**PROBLEM DESCRIPTION**
Keeping every word the same, return the listing from its first line until the line holding "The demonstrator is" has been returned as well.

**SOURCE MATERIAL**
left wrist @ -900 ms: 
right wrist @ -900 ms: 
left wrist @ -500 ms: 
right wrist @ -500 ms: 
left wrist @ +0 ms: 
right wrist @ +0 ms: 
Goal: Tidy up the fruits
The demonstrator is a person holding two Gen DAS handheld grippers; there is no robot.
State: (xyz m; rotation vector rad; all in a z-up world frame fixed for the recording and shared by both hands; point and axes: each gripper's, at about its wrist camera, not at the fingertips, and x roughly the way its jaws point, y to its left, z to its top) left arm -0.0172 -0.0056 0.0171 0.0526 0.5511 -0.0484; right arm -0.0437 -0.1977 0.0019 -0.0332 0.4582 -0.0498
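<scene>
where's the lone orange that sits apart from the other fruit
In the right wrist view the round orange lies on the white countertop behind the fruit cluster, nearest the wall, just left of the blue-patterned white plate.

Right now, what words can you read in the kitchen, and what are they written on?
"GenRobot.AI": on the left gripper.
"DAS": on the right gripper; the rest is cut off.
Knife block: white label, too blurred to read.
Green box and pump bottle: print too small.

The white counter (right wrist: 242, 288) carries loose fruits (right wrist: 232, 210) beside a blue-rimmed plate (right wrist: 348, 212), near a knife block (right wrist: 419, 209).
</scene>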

**RESULT BELOW**
left wrist @ -900 ms: 
right wrist @ -900 ms: 
left wrist @ -500 ms: 
right wrist @ -500 ms: 
left wrist @ +0 ms: 
right wrist @ +0 ms: 
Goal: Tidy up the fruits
The demonstrator is a person holding two Gen DAS handheld grippers; there is no robot.

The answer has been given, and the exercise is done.